A buzz zipped up Etta’s spine, a numbness spreading between her ears. It was happening. The worst thing possible. He knew about her past. She glanced at the door. She could stand, make an excuse, and flee the room. But then what? She turned back to the director. What would she say? She tried to string together sentences in her head, but they swirled together into the humming buzz.
“Well, Etta, it’s due time we meet again. If only it could be under better circumstances. I’m afraid I have some news regarding Ms. Saxon. She was your roommate, yes?”
A calmness rushed through Etta. This wasn’t about her. Then she processed his words:
was
.
Was your roommate
. A roar burst into her head, like air rushing out of a balloon, only louder.
Hardin’s eyes shifted back and forth behind his wire-framed spectacles. “Ms. Saxon has left the academy and will not be returning.
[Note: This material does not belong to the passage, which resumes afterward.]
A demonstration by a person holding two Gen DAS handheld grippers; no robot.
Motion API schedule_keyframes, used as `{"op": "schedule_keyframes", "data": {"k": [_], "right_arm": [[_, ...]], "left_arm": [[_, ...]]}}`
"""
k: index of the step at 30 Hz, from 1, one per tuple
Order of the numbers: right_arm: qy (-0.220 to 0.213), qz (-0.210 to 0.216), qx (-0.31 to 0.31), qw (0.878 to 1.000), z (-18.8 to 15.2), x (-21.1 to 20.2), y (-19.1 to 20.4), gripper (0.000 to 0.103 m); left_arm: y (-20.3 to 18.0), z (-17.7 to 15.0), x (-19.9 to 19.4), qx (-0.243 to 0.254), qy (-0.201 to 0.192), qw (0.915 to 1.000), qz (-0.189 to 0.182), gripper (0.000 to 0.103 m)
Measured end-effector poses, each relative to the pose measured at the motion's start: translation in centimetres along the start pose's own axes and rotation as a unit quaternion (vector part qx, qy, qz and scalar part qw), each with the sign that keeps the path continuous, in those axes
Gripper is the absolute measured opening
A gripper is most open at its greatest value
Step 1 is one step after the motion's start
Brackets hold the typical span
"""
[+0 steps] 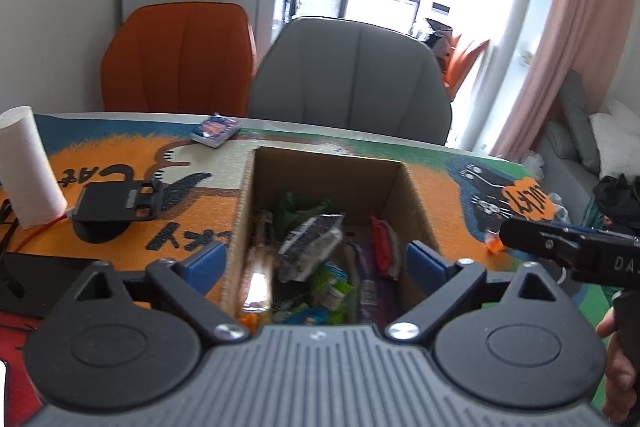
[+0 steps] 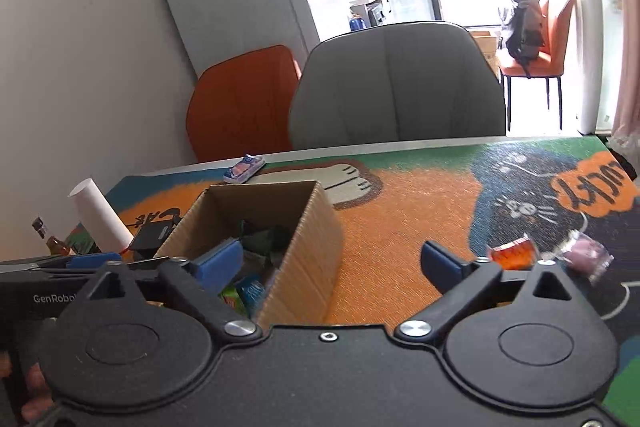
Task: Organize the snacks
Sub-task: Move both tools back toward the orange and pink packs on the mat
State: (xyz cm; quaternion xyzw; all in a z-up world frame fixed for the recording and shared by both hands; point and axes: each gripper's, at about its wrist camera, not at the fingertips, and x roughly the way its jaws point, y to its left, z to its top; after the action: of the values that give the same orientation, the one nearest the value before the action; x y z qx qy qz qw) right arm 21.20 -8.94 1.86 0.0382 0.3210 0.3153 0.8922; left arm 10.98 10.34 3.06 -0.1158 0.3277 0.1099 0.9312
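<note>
While the cat-print table mat (image 2: pixel 400 227) lay under everything, we had the cardboard box (image 1: pixel 416 211) of snack packets (image 1: pixel 310 251) beneath the left gripper (image 1: pixel 316 261), jaws spread wide, empty. Our right gripper (image 2: pixel 332 263) gaped too, straddling the box wall; an orange packet (image 2: pixel 514 255) sat just beside it.

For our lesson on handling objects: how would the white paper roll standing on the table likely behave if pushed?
The paper roll stands tall and narrow on its end, so a push near the top would probably tip it. Once down, its round shape would likely let it roll across the table. It looks like soft paper, so probably light.
</note>
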Motion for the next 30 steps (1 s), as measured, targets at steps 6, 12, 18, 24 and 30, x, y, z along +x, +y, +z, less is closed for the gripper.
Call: {"op": "schedule_keyframes", "data": {"k": [6,12,18,24,30], "right_arm": [[0.016,-0.003,0.007,1.000,-1.0,-1.7,-2.1,0.103],[0.019,-0.011,-0.002,1.000,-2.0,-3.0,-3.6,0.103],[0.022,-0.038,0.006,0.999,-2.9,-3.9,-5.8,0.103],[0.021,-0.062,0.004,0.998,-3.8,-5.0,-8.1,0.103],[0.020,-0.081,0.027,0.996,-4.4,-5.9,-11.1,0.103]], "left_arm": [[-1.7,-0.6,-0.1,0.013,0.015,0.9995,-0.023,0.103],[-3.4,-1.3,-0.3,0.015,0.014,0.9989,-0.043,0.103],[-6.1,-1.7,-0.5,0.030,0.007,0.9964,-0.079,0.103],[-9.1,-2.0,0.1,0.044,0.006,0.9953,-0.086,0.103],[-11.6,-2.1,0.9,0.064,0.008,0.9932,-0.097,0.103]]}}
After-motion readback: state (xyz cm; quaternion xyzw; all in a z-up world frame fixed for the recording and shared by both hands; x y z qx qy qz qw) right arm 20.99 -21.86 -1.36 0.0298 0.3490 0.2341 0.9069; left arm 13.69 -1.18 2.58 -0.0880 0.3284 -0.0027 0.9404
I hate to trouble you with anything that will interfere with your writing. However, I’m hoping you can gather Ms. Saxon’s things so that we can ship them to her mother’s house in New York. Carl will retrieve them tomorrow afternoon. Is that too soon?”
Etta stared at him and tried to shake her head, but she couldn’t tell if she’d managed it.
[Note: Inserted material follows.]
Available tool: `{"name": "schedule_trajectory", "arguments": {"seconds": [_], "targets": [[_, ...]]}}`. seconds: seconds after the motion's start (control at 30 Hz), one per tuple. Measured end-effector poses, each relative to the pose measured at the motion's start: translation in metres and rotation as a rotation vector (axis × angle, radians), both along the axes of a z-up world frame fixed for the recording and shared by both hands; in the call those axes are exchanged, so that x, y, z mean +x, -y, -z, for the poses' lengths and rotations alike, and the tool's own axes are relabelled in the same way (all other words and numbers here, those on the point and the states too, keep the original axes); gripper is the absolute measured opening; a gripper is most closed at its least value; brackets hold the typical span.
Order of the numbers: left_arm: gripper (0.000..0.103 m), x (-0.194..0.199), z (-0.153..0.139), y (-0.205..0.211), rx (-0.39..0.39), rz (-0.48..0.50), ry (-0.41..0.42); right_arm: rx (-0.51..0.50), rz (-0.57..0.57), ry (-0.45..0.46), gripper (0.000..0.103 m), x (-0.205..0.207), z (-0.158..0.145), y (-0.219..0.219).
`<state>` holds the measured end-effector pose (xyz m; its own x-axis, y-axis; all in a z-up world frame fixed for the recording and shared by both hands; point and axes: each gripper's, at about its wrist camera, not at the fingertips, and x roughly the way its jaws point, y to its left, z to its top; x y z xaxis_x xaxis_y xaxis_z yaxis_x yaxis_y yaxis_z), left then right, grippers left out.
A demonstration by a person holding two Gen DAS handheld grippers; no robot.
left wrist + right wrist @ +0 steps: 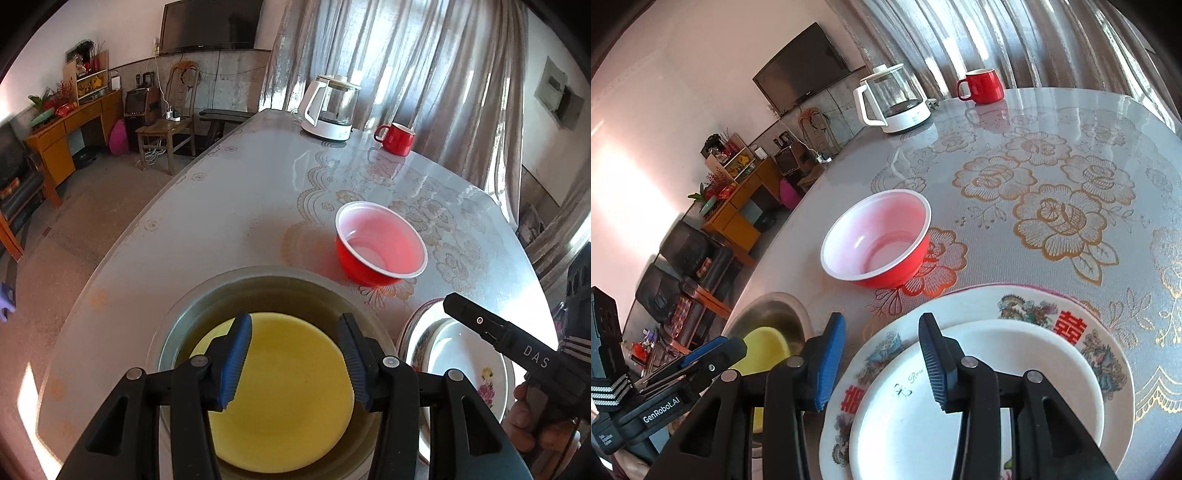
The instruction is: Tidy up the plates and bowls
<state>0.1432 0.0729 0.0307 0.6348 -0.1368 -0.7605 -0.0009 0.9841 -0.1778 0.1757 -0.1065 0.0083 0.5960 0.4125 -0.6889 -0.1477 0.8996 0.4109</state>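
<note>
Blue-padded fingers of the left gripper (295, 360) hang apart over the yellow plate (284, 398) nested in the steel bowl (177, 317); right gripper (882, 362), also apart, hovers above stacked plates (1015, 332). Red bowl (877, 240) sits beyond on the surface (1052, 147). It is light, and a glancing pinch on its rim could tip it.

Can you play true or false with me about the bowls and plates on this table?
1. The red bowl is empty. True.
2. The yellow plate sits inside a metal bowl. True.
3. The left gripper is squeezing the yellow plate. False: it is open above it.
4. The small white plate lies on the flowered plate. True.
5. The red mug sits inside the red bowl. False: it stands far off, near the kettle.
</note>
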Motion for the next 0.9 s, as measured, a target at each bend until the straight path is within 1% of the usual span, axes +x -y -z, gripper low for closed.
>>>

“I appreciate your assistance. If you find it necessary to be absent from classes tomorrow for this purpose, just leave a message with Teddy. I will excuse you.”
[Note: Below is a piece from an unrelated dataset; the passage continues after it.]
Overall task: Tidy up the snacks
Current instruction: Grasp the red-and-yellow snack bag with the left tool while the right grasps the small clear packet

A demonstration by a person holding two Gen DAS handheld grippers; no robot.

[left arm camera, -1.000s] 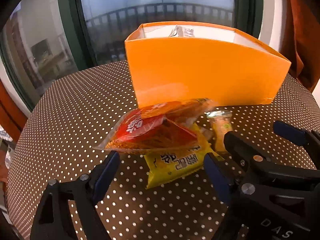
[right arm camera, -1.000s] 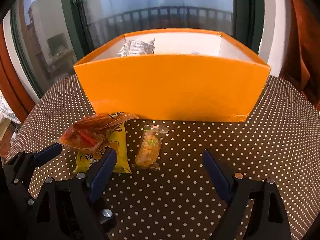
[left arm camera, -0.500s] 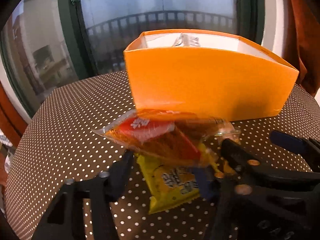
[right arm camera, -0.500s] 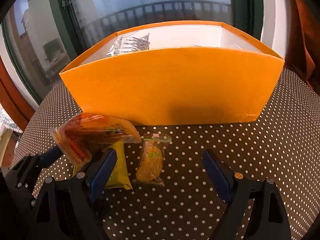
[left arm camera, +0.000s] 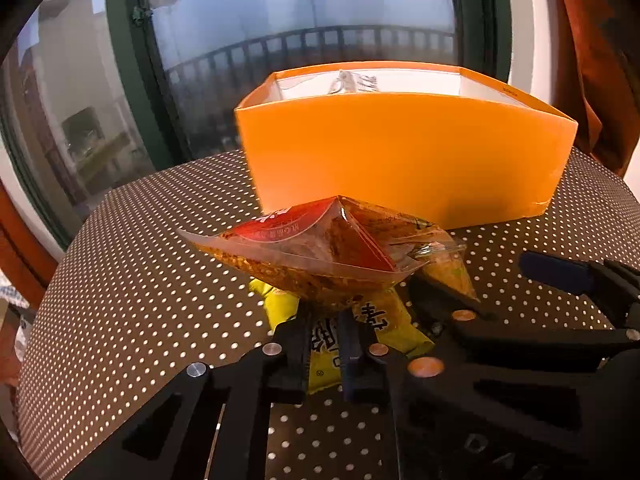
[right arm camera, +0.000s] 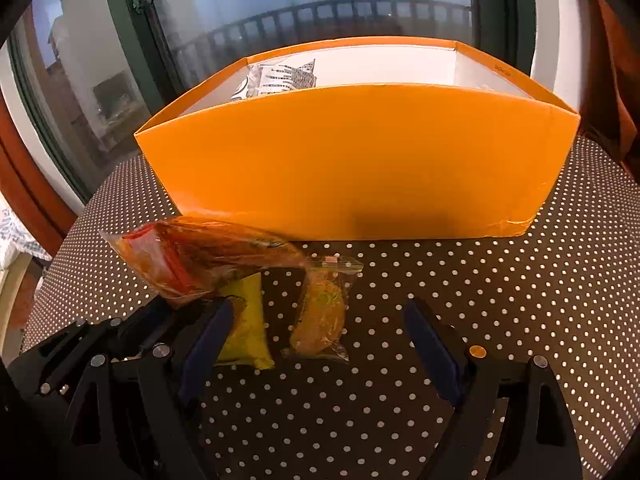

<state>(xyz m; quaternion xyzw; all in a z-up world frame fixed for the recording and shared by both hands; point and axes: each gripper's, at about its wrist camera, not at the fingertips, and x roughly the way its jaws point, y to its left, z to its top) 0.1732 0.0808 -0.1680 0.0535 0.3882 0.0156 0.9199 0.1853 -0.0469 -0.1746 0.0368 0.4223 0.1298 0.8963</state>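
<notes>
My left gripper (left arm camera: 326,316) is shut on a red and orange snack packet (left arm camera: 320,252) and holds it just above the table, in front of the orange box (left arm camera: 400,156). The packet also shows in the right wrist view (right arm camera: 200,260). A yellow snack packet (left arm camera: 360,332) lies under it on the table; it also shows in the right wrist view (right arm camera: 244,328). A small clear packet with an orange snack (right arm camera: 322,312) lies between the fingers of my right gripper (right arm camera: 316,344), which is open and empty.
The orange box (right arm camera: 356,160) stands at the back of the round dotted table (right arm camera: 480,300); a white printed packet (right arm camera: 280,78) sits inside it. A window with a dark green frame (right arm camera: 120,40) is behind. The right gripper's arm (left arm camera: 560,320) is close on the right.
My left gripper has shut on the red and orange packet and lifted it off the yellow one. The right gripper has moved forward, closer to the small clear packet.
</notes>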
Etta nodded, although she hadn’t known that attendance was kept in any formal way. She’d never had a reason to miss a class. The silence spread out between them, heavy and suffocating, and finally Etta stood and stepped toward the door. Then she spun around. “Why did she leave?” Her voice sounded strangely far away.
Hardin straightened the folders on his desk. Etta glimpsed the label on the top one—Saxon, Olivia—and a shiver rippled through her. “Oh yes, of course. I suspected you might ask that question. Your roommate is ill and needs some rest.”
Etta’s eyes drifted to the windows, and she thought of Olivia standing on the stage next to Robert North, her dark eyes shifty and watery. Of course, Hardin didn’t mean Olivia was sick in the traditional way, that she had a cold or the flu or a migraine. But what did he mean? “Will she be okay?”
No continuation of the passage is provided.